Reasons you should watch Friday Night Lights:

It's the best acted show on television
That's not hyperbole, it's true. Most of the other big dramas are anchored by one or two outstanding lead actors, but Friday Night Lights has a huge cast of mostly unknowns, and every single one of them gives a perfect performance. Time and again the show takes set ups that could come across as lame and cliché and makes them feel totally real. One weak link and the whole thing would crumble, but somehow they managed to find a cast seemingly incapable of being hammy or fake for even a moment.

It's the only quality drama on television about decent people
We're living in the age of the TV anti-hero, with shows constantly pushing back the limits of how morally repulsive a protagonist can be before we'll stop rooting for them. This is great, and there's obviously an endless amount of drama to mined the deeds of the worst of the worst. But at this rate, future civilizations are gonna look back on the TV we watched and come to the conclusion that we all must have been awful. Reluctantly murdering your best friend isn't something most people do, but judging from TV dramas you'd think it was a universal human experience. The characters in Friday Night Lights aren't saints, but they are for the most part good people. The drama of the show comes from people facing tough decisions, and making the right choice, rather than the selfish one. It's weird that that's refreshing, but it is.

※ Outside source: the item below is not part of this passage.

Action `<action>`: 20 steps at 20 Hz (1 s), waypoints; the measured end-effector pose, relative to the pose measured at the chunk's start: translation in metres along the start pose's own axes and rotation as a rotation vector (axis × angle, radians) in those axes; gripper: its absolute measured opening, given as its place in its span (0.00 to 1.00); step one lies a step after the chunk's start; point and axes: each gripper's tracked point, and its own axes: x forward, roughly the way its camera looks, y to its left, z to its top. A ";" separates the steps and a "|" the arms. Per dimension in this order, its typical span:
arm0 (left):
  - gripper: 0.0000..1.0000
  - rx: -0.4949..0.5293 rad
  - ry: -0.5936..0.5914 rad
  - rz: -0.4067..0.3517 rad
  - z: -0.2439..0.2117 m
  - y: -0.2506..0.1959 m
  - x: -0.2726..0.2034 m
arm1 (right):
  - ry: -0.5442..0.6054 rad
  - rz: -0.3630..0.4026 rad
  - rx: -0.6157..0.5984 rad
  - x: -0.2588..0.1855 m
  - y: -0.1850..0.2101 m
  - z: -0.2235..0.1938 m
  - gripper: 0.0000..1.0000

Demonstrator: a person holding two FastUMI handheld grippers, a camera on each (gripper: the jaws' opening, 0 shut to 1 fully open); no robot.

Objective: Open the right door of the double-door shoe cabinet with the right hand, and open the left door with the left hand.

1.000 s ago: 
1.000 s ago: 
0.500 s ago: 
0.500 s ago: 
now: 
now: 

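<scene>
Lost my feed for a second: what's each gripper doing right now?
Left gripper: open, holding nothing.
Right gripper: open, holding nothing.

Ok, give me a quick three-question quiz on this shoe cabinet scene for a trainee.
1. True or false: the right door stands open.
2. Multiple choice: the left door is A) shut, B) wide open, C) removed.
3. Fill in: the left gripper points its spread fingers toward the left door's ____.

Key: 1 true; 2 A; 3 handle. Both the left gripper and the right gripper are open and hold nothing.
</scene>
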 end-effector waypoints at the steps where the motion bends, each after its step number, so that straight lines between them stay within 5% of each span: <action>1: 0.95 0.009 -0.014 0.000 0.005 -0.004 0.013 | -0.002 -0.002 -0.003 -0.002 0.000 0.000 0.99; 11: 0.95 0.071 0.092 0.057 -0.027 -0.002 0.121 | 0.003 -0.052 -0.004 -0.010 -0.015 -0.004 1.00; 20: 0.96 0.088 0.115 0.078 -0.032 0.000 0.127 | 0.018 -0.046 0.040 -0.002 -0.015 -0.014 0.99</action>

It's unapologetically tear-jerking
There aren't many shows out there that aim straight for the heart. It's risky, there's always the possibility that you'll end up getting bad laughs, and as a mood misery has more artistic credibility than melancholy. Friday Night Lights is fearless in this regard, it goes for the tear-jerker moments, and it trusts that you care enough about the characters to not find them cheesy. In this regard, it almost always succeeds.

It'll make you a better person
Okay, it probably won't actually make you a better person. But it is full of philosophy and life lessons to take to heart, and if any show is going to make you a better person, it'll be this one. There's much to learn from the trials of Matt Saracen, who holds on to his "aw, shucks" everyman demeanor through a unending series of misfortunes (if Hollywood is looking for a new Jimmy Stewart, and they should be, they can look no further than Zach Gilford), or the almost Buddhist character arc of Tim Riggins, who from season 1 to season 4 goes from having everything and being miserable to being happy with nothing. And then there's Coach Taylor, the wisest man in the whole world. Someday they'll make a computer program that generates a Coach pep talk for every challenge anyone could face, but until then the next best thing is 40 minutes a week of watching him give great advice and mould boys into men. And of course, “Clear Eyes, Full Hearts, Can't Lose” — that's a mantra to live your life by.

The new season of Friday Night Lights is showing first only on DirecTV, but the first 4 seasons are streaming on Netflix Instant Watch. You could be watching them right now. What are you doing right now that's so important? Reading this article? This is valuable time you could be spending watching Friday Night Lights. Come on, get your priorities in order.